> **To do**
Each line from the start of the listing below through the line containing "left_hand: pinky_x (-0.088" should be reproduced exactly, with no others.

> **Given material**
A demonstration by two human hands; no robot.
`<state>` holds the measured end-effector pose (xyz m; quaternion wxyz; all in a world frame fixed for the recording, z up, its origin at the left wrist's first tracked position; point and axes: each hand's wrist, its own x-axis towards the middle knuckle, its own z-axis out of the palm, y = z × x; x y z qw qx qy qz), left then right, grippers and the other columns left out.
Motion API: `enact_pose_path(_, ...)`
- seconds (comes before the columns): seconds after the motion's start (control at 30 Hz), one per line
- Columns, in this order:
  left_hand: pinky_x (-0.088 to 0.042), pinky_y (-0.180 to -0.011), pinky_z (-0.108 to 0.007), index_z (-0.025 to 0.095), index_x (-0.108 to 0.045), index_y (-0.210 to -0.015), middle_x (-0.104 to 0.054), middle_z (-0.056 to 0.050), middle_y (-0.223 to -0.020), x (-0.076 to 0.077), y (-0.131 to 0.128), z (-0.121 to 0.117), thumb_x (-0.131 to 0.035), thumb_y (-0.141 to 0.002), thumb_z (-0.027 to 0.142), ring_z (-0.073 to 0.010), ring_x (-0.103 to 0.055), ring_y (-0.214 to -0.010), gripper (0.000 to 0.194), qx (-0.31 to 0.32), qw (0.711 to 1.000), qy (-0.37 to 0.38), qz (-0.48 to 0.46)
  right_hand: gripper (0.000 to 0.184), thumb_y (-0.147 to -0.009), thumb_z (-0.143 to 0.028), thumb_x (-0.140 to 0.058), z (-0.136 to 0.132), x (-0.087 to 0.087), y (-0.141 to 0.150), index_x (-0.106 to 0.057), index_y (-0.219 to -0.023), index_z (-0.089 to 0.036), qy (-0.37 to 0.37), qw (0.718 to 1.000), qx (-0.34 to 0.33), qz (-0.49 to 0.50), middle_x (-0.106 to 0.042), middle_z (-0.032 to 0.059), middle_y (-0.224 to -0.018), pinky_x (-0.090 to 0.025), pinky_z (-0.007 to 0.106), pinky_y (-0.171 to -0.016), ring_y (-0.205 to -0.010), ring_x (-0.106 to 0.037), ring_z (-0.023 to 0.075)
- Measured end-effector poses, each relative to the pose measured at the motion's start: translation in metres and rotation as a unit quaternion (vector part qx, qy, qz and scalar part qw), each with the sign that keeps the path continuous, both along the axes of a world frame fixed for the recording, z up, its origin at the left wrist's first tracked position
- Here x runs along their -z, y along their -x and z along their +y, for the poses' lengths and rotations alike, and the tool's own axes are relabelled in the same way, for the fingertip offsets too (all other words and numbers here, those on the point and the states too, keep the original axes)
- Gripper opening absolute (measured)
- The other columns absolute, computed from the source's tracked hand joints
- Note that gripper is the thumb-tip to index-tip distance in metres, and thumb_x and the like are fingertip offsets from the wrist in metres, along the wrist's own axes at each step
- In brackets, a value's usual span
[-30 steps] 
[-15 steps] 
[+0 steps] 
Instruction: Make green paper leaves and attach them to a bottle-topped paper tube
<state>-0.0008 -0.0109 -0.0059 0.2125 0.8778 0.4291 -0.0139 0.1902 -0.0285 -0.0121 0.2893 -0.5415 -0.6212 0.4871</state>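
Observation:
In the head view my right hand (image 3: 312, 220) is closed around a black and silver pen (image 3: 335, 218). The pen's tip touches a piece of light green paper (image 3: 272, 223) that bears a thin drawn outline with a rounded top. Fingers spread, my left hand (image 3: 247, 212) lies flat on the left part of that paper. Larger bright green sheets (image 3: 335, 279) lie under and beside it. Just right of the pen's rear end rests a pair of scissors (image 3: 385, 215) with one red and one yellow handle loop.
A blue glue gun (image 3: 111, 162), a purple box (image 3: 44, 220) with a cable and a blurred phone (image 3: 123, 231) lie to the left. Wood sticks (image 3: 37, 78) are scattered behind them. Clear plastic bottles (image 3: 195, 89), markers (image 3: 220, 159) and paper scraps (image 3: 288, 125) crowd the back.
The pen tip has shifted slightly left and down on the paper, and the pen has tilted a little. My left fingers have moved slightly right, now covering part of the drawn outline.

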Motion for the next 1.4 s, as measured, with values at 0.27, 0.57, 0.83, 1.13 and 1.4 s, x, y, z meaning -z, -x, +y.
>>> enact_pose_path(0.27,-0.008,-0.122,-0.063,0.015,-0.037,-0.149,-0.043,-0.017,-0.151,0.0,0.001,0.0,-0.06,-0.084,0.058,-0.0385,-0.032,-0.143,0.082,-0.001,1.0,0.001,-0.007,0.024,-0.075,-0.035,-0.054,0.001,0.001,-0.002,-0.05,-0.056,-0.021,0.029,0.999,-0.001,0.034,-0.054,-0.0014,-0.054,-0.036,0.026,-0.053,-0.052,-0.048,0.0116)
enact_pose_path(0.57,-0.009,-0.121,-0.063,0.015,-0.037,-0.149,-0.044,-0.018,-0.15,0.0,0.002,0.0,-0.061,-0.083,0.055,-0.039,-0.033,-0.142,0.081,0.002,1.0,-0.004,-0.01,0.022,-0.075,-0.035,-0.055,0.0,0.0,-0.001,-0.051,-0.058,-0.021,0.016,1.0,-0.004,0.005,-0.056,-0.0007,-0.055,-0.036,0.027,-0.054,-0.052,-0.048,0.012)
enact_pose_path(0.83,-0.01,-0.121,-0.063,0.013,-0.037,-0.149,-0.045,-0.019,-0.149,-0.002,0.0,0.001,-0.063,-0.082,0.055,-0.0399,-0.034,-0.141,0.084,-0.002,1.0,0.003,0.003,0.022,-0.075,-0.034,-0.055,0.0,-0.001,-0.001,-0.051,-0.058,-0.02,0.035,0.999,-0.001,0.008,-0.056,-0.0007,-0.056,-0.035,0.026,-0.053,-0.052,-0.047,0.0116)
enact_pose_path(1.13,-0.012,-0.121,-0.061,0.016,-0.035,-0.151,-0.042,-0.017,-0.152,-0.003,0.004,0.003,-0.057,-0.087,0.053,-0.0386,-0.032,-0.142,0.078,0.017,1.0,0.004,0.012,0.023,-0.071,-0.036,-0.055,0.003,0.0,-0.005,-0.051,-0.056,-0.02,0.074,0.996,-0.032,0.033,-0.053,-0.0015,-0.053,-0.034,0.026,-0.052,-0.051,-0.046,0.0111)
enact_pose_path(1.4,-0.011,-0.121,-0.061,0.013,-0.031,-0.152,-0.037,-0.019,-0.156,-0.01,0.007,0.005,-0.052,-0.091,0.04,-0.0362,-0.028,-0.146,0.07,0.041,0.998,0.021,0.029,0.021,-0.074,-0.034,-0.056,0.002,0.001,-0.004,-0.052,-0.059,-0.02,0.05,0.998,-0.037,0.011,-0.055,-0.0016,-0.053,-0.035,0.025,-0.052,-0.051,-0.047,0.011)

> **Exercise result**
A demonstration by two human hands; no robot.
`<state>` holds the measured end-effector pose (xyz m; quaternion wxyz; all in a world frame fixed for the recording, z up, its origin at the left wrist's first tracked position; point and axes: each hand's wrist, its own x-axis towards the middle knuckle, its own z-axis out of the palm, y = z × x; x y z qw qx qy qz), left then right, grippers and the other columns left out.
Motion API: `enact_pose_path(_, ...)`
- seconds (comes before the columns): seconds after the motion's start (control at 30 Hz), one per line
- Columns, in this order:
  left_hand: pinky_x (-0.088 to 0.042), pinky_y (-0.180 to -0.011), pinky_z (-0.108 to 0.007), index_z (-0.025 to 0.095), index_x (-0.108 to 0.045), index_y (-0.210 to -0.015), middle_x (-0.104 to 0.054), middle_z (-0.056 to 0.050), middle_y (-0.223 to -0.020), x (-0.076 to 0.077), y (-0.131 to 0.128), z (-0.121 to 0.117), thumb_x (-0.131 to 0.035), thumb_y (-0.141 to 0.002), thumb_z (-0.027 to 0.142), ring_z (-0.073 to 0.010), ring_x (-0.103 to 0.055), ring_y (-0.214 to -0.010), gripper (0.000 to 0.194), qx (-0.31 to 0.32), qw (0.711 to 1.000), qy (-0.37 to 0.38), qz (-0.48 to 0.46)

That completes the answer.